The shameful persistence of child marriage combines rape and forced pregnancy and childbirth. It is no coincidence that these three misogynistic phenomena coexist. One of the ways child marriage occurs is when a parent or parents decide that there should be an arranged marriage between their daughter and a grown man. In Taylor’s case, the man needed a visa, and I suspect the parents might have received some sort of financial compensation for providing him with his marital green card. In other cases, parents see marriage as an essential part of fulfilling their religious commitments, and marrying a girl to the “right” family will benefit the reputation of the girl’s family. The reasons for “marrying off” a girl often have nothing to do with promoting the girl’s psychological or physical well-being.

Consider this fact: as of 2016, all states had laws setting an age of sexual consent.

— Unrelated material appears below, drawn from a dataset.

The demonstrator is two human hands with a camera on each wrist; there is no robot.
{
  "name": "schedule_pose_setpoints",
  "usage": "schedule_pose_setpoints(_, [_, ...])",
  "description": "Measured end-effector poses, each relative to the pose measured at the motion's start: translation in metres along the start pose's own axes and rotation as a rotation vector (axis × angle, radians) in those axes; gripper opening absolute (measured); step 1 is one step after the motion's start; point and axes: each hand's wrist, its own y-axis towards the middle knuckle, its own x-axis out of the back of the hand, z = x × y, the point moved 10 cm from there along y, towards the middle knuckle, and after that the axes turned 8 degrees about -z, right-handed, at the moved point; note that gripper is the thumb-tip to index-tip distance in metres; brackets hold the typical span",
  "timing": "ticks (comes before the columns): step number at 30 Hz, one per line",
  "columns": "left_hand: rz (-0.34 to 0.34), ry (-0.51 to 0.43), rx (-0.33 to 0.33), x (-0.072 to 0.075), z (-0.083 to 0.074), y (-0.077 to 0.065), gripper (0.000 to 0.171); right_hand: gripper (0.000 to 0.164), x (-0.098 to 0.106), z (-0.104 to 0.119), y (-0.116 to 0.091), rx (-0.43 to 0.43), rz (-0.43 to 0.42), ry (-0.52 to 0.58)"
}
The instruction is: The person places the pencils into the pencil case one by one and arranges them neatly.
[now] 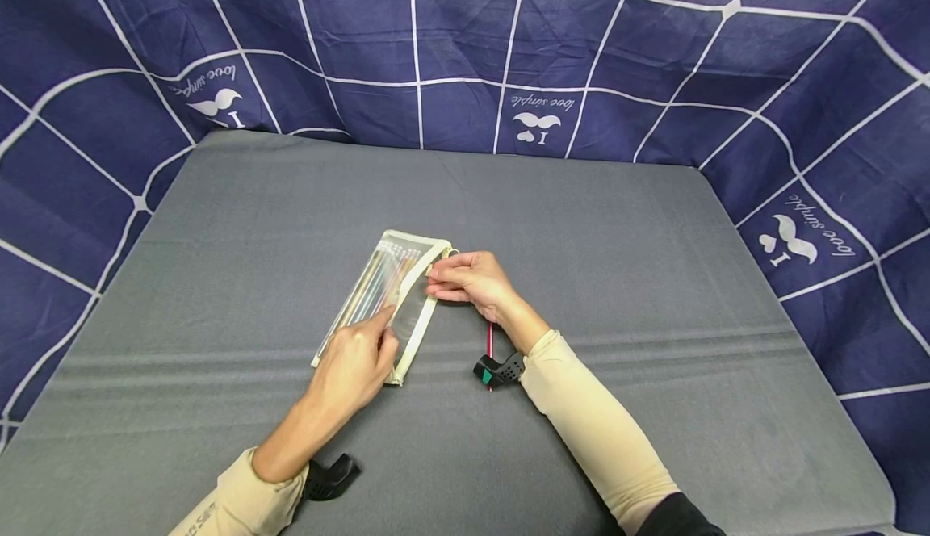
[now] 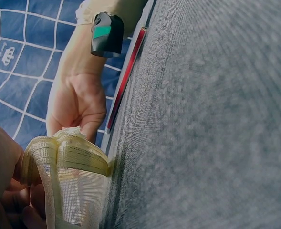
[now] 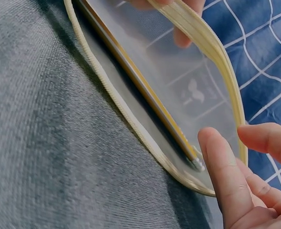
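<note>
A clear pouch with pale yellow zip edging (image 1: 414, 342) lies aslant on the grey table, its mouth gaping. Several slim pencils (image 1: 369, 286) with whitish ends lie side by side inside it. My left hand (image 1: 356, 362) grips the zip edge partway along, index finger stretched out over it. At the far right corner, my right hand (image 1: 475, 282) holds the rim between thumb and fingers. The right wrist view shows a gold-coloured pencil (image 3: 145, 88) through the opening. Part of the zip is hidden behind the fingers.
A thin red pencil (image 1: 490, 338) lies on the grey table (image 1: 617, 278) beneath my right wrist. Black wrist-camera mounts (image 1: 500, 370) sit on both wrists. A blue curtain with white grid lines (image 1: 465, 43) hangs around the back and sides.
</note>
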Motion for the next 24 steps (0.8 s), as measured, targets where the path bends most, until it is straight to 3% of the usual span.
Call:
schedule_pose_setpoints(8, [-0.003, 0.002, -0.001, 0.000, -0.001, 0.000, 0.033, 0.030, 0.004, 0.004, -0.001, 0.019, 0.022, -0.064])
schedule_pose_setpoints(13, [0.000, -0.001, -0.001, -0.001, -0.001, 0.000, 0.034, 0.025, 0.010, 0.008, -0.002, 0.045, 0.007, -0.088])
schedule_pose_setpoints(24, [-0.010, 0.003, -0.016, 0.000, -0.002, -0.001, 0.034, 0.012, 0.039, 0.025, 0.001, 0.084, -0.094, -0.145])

These statutes mean that if a person has sex with someone under that age, the law treats the sex as rape. The reason for this treatment has to do with the likelihood that below a certain age girls may say “yes” even if they are not ready to have sex or do not fully understand what is involved; they could, in other words, say yes but mean no, contrary to the misogynistic and defamatory stereotype that women systematically say no when they mean yes and then accuse of rape. Now consider the reality that in many states, especially the nine that do not have a minimum age for child marriage, a girl’s father and mother may decide to allow what would otherwise be the rape of their minor or even prepubescent child with the blessing of the law. What distinguishes child marriage from statutory rape is that the child bride will not suffer one sexual assault but several, with all the foreseeable mental and physical health consequences.

How to interpret this authorization that parents can give for the rape of their daughters? Once again, religion comes to the rescue. If we look to the past (and not even the very distant past), the law in the United States treated girls and women as living property of great value. Just to avoid objections here I am not comparing the blanket to slavery. Slavery brought with it a particular form of brutality, cruelty and humiliation that was beyond the plight of free women, even though free women were, in fact, not so “free”.

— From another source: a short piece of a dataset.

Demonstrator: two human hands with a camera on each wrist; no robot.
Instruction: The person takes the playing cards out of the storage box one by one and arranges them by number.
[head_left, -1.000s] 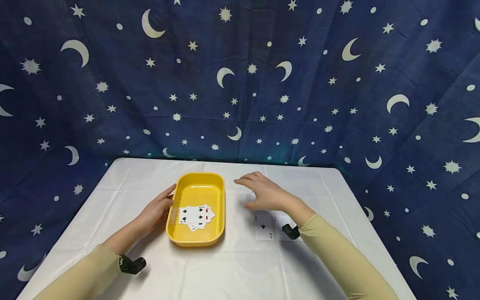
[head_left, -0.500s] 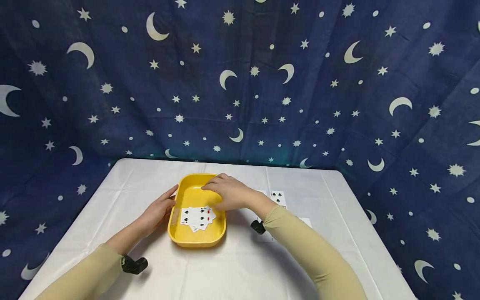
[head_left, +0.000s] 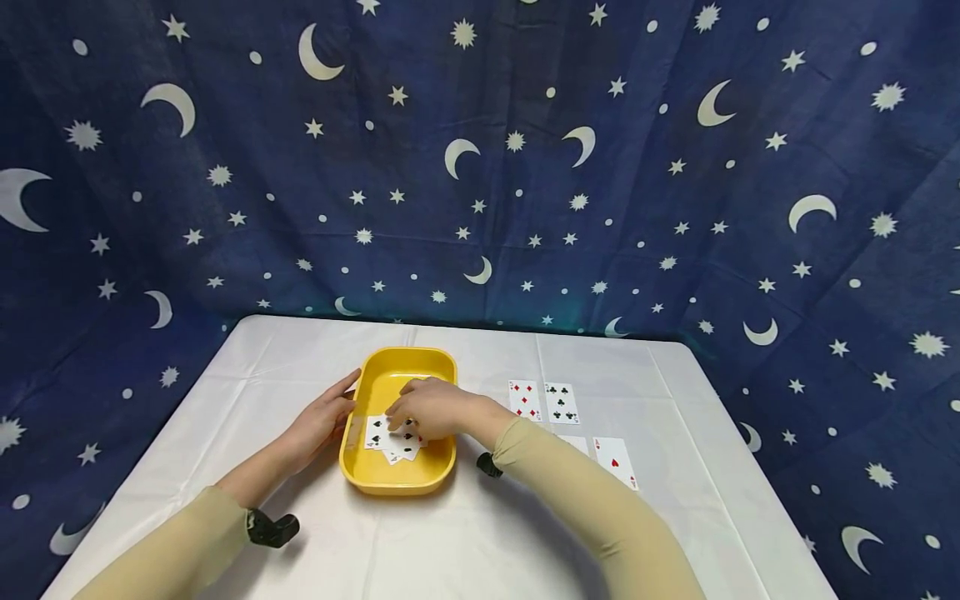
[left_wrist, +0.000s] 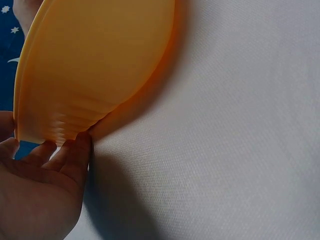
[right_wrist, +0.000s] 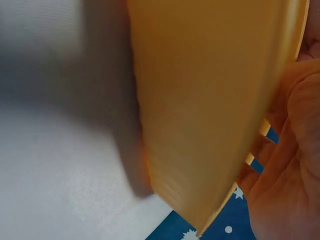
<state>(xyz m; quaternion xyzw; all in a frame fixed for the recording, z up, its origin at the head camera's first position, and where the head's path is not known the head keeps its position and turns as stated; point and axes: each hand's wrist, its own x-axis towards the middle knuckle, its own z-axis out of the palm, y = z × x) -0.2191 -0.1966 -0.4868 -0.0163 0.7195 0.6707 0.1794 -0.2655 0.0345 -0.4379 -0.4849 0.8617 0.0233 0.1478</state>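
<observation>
One yellow tray (head_left: 405,490) stands left of centre in the frame, with overlapping playing cards (head_left: 375,435) on its floor toward the lower end. The left hand (head_left: 315,427) lays fairly straight fingers against the outer wall; the right hand (head_left: 435,408) dips bent fingers over the cards, and I cannot tell whether its grip pinches one. A fingertip catching those thin cards might drag or scatter them, and uneven pressure from the left could slide the tray. The low right sleeve (head_left: 577,508) may brush the loose cards (head_left: 561,403) right of centre. Tray walls hem the right hand in closely, while the tabletop (head_left: 420,546) offers bare room at lower middle.
</observation>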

Religion is a human institution, which often survives the values ​​expressed at the time that originally gave rise to its rules. In the past, the law considered a daughter as the property of her father. If she was his property, then he had the right to choose her husband and do so when he saw fit, without interference from the state. Rape, whether of a child or an adult, was only recognizable as a kind of property crime against the girl’s father or husband, not as a violent outrage against the girl or woman.

In the religious narrative, the girl’s subjective mental, emotional, and physical experiences are completely irrelevant. The only actors that matter are the two owners, the father and the rapist. The girl’s trauma after a rape and her continued trauma after becoming the rapist’s sexual property have no place in the story. What if she was 10 years old? The parents probably know they won’t do better than the family in question, and the man, who is 25, 30 or 60, wants to get married and force sex on their 10-year-old child now. It is child’s play to identify the role of religion in this practice; Parent-arranged marriages, after all, remain a central part of religious life for many devout people to this day.

Religion lends an air of respectability to many cruel and reprehensible practices. Forced pregnancy and childbirth would be gross violations of human rights were it not for the religious idea that cells are also people. To refuse to consider same-sex couples as foster parents would be offensive and impermissible discrimination if the religious idea that sex must be potentially procreative were to be sanctified. And a marriage between a 10-year-old child and a grown man would be human trafficking without the religious veneer. It may not be until Americans overcome our love affair with “respect for one’s religion,” as coercive, violent, or misogynistic as true respect for bodily integrity, freedom, and privacy of women, LGBTQI+ people, and girls will become enduring and no longer subject to state-sanctioned or court-sanctioned violation.